Tuesday, February 21, 2006

New background-introduction

I went through my intro and have started to rewrite the whole thing. Posting it here to show A. The difference is that this intro takes a more top-down, basical approach.

Background

The last ten years have seen revolution after revolution within information technology and telecommunications. The rise of the Internet, the success of the World Wide Web, the availability of personal computers and server performance, more recently the circulation of mobile devices and the distribution of broadband Internet are all trends of the new technological infrastructure which supports the world of modern assets which is electronical or digital data and information.


As to illustrate the increase in digital capability in containing data, one might consider the fact that the information estimated lost in the burning of the Great Library of Alexandria would fit on one single DVD. As storage space has grown, and network bandwidth has widened, the mass of digital information has exploded, both internally on intranets, and on the Internet. Users of the Internet have been most significantly effected by the increase in e-mail traffic and the amount of documents and pages available on the World Wide Web.


The value of information is only equal to that of its use. To use information, it must be found, recovered, formatted and presented. Information which is stored but never used is worthless. Digital information is enabled by the use of Information Systems. Before one can define the particular kind of Information System referred to as the Content Management System, one needs to define content itself, and seperate it from data and information.


Definitions

Data, information. content and knowledge are four ambigous concepts which are regularly applied in Information Systems. If allowed to delimit the definition to digital representation, we leave out the definition of knowledge for now, focusing on the other three. These terms have various meanings, and are potential candidates for extensive ontological discussion. To avoid confusion, the meanings of these terms as used in this paper are defined as follows:


Data

The basic unit of digital representation which can be used to construct information and content with more value for the consmer. Data is raw and granular. It does not inherently have any meaning, meta-data is not self-contained.

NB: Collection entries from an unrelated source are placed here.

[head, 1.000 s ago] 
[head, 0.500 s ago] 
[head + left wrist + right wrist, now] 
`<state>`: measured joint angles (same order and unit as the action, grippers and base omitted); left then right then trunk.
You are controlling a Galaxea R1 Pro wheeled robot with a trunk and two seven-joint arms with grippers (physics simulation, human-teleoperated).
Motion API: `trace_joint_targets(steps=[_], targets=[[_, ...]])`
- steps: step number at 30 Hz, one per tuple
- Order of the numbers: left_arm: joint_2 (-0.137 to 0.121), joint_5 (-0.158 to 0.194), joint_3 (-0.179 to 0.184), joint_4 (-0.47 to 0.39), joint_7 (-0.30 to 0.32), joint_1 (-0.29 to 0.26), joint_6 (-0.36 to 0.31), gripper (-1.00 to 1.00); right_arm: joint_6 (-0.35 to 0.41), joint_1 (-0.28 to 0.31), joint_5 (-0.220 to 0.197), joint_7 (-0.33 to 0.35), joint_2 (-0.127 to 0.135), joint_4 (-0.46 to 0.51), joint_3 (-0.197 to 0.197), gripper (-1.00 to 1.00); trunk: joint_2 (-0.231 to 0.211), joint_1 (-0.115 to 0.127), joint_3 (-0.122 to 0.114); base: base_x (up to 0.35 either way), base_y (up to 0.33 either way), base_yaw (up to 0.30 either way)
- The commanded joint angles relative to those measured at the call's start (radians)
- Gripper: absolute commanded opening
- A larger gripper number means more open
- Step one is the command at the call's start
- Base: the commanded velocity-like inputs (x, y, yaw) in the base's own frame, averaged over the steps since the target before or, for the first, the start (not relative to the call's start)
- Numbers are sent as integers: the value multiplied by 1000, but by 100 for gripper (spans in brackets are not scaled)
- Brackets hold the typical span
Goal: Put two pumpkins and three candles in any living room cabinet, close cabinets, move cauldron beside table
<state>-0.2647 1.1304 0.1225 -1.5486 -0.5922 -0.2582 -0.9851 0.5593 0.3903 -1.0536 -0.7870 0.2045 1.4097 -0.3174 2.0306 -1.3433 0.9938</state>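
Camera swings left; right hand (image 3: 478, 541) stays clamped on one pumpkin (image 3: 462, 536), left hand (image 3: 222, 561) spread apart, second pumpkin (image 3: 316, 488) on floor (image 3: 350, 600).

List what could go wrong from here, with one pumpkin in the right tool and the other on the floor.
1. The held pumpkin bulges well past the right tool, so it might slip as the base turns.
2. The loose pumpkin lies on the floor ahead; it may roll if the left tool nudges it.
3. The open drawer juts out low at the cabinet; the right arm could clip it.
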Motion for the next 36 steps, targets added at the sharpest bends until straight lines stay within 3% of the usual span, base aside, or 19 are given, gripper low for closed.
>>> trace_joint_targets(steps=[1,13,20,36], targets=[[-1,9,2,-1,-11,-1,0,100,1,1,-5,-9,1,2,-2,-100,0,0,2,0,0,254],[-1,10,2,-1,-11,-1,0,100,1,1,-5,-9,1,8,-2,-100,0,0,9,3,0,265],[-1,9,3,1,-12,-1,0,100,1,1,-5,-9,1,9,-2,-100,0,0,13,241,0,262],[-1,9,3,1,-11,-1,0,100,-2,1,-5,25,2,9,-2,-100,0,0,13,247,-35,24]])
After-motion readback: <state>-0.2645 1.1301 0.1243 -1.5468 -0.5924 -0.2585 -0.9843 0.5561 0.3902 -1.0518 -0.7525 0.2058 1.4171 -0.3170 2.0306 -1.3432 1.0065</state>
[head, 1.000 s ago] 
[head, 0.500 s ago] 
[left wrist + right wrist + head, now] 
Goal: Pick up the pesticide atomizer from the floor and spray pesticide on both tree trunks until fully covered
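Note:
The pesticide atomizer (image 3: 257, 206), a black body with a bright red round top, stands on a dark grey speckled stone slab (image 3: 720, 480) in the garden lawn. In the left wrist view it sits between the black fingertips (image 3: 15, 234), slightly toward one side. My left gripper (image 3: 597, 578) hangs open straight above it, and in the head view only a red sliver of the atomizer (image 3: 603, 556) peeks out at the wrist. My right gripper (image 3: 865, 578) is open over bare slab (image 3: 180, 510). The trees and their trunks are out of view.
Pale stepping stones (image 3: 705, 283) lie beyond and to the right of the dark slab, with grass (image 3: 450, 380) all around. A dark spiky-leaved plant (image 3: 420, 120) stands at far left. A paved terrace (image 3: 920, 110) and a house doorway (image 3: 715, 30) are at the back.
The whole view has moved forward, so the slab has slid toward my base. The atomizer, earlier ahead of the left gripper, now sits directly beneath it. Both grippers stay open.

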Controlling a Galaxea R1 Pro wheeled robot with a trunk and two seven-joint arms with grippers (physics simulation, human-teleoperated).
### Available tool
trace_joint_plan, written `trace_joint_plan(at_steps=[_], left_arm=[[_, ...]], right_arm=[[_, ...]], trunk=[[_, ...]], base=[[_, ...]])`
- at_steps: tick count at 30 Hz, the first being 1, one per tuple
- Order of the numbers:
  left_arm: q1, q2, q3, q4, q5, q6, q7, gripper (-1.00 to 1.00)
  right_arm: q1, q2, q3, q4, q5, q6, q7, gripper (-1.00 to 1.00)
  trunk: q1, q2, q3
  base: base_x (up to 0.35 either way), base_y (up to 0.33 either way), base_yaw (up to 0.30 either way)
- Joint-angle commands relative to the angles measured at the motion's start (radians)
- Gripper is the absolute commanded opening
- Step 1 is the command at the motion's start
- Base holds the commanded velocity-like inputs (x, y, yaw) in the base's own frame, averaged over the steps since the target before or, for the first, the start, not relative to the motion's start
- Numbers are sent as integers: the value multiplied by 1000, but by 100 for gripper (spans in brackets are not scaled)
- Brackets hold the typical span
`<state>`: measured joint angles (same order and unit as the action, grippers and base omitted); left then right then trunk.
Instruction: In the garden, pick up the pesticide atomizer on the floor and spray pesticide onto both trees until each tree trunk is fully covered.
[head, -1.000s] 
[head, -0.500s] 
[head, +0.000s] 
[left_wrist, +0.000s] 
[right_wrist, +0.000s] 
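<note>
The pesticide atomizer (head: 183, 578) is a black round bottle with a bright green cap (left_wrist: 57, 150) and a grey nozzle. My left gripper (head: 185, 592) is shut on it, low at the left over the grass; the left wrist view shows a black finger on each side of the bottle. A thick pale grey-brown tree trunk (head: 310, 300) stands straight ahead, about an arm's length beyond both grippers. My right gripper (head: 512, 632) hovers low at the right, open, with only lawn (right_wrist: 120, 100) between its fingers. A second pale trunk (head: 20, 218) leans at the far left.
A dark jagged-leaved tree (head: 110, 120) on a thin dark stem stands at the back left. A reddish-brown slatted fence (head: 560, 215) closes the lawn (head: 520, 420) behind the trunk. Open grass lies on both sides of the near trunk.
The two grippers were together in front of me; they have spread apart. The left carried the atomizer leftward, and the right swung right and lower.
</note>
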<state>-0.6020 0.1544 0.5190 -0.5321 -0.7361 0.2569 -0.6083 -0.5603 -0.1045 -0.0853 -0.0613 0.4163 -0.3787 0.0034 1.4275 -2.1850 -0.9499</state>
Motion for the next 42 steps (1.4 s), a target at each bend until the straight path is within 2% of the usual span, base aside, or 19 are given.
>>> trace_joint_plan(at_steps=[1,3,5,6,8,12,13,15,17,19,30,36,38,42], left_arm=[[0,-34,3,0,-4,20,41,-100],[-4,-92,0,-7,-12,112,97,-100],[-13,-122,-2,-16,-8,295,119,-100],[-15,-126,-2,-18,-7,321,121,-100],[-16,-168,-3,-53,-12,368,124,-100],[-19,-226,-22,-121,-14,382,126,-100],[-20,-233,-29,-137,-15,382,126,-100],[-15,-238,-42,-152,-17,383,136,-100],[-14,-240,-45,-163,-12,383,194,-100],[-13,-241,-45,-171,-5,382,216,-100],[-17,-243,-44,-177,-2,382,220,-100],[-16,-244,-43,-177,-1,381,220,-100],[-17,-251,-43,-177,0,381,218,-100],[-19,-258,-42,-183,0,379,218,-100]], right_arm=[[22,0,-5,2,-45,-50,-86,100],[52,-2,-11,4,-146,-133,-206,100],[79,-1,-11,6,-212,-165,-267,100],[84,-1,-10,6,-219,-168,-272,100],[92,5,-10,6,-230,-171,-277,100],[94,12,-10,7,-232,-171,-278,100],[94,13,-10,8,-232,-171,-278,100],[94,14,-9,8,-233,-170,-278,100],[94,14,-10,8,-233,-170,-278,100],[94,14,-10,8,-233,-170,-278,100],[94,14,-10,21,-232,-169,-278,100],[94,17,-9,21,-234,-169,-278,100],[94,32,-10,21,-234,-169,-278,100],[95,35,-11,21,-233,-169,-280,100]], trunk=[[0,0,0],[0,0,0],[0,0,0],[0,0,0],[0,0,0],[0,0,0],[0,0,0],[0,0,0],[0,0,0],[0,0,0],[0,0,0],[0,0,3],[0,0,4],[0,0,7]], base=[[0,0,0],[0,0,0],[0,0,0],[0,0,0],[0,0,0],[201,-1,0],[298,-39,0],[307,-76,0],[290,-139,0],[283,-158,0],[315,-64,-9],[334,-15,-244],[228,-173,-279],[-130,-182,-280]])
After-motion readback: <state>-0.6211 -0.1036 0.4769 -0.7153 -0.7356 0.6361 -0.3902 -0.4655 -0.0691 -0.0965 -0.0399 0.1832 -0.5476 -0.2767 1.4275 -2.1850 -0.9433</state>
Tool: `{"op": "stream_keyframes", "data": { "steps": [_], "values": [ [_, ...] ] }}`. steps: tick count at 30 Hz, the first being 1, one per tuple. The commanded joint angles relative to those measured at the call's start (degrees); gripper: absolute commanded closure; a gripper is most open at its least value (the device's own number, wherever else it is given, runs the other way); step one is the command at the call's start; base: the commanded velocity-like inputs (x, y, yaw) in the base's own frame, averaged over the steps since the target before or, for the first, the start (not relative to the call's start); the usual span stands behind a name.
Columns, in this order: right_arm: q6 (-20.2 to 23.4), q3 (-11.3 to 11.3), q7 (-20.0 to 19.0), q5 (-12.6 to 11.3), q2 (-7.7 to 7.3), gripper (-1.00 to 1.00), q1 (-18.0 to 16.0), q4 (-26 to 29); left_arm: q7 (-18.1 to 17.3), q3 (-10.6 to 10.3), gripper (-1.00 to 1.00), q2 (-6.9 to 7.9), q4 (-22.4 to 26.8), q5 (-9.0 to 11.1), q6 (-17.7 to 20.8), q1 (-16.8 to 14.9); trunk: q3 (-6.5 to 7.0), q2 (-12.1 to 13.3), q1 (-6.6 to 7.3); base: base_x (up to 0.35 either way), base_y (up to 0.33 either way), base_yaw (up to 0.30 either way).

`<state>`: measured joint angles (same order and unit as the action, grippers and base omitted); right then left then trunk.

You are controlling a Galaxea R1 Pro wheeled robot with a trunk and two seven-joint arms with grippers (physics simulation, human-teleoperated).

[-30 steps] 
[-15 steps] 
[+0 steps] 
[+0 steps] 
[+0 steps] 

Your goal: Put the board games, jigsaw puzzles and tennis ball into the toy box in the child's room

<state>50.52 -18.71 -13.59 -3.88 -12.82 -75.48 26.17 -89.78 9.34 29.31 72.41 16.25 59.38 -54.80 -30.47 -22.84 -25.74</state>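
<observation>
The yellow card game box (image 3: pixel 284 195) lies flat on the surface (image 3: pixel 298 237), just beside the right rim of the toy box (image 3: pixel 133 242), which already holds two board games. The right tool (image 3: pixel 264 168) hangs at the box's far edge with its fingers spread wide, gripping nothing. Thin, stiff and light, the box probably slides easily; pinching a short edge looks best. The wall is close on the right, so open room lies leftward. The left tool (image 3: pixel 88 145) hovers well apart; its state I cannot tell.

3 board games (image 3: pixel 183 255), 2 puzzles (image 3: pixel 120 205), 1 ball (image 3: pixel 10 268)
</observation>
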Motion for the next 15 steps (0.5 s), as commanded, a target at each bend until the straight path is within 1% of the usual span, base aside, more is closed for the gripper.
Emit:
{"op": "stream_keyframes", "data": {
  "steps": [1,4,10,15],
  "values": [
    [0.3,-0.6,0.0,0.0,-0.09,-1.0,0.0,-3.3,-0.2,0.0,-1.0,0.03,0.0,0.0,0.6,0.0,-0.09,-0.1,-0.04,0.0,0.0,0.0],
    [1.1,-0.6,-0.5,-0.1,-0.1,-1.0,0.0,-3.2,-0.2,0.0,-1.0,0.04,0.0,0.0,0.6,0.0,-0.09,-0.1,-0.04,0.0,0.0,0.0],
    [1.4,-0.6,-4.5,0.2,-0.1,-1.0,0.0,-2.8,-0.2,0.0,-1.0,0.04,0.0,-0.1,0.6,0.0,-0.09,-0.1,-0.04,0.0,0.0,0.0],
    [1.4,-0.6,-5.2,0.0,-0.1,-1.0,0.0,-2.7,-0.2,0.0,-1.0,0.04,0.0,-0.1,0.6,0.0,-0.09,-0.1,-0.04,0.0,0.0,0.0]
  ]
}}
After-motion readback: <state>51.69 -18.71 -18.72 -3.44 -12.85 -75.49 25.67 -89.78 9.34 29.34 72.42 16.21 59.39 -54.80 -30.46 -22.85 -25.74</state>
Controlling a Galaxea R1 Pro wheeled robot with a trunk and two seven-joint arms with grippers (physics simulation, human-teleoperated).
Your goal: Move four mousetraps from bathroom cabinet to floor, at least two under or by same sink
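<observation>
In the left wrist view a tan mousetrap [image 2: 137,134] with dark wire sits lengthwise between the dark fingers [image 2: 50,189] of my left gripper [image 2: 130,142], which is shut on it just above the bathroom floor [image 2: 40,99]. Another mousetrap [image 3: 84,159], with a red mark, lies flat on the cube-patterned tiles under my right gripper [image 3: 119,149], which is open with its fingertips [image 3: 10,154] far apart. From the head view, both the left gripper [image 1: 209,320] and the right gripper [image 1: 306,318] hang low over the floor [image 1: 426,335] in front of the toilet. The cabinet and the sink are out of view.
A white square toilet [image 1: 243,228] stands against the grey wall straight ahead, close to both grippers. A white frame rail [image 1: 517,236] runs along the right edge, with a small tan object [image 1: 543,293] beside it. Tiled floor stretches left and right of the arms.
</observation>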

Data is a set of symbols, ranging from a numeral value to a string of words, or even a large series of encoded symbols that compose a binary value representing sound or picture. One often mentions data processing, feeding data as input to a program or algorithm, the output being either new data, information or content. Imagine calculating the mean of a hundred numerical values into one number. Data has been processed, but no meaning has been added. Had the value been wrapped with the context that this is the average temperature for the last three months, it could have been considered information.


Information

One definition of information is data with meaning (Davenport and Prusak, 1998 [fix]). The same information can be conveyed with different data. Pieces of data combined with meta-data to form a package of meaning that can be conveyed. Bob Boiko includes all the common forms of recorded communication. Liz Orne ([Boiko 2002]: Orna, E (2004) Information Strategy in Practice, Aldershot: Gower, p. 7). describes it as knowledge transformed into a transportable format, visible or audible.


Content

This is perhaps the vaguest term which we must define. Ideas include


  • Information put to use [boiko 2002]

  • Information with human meaning and context [wikipedia]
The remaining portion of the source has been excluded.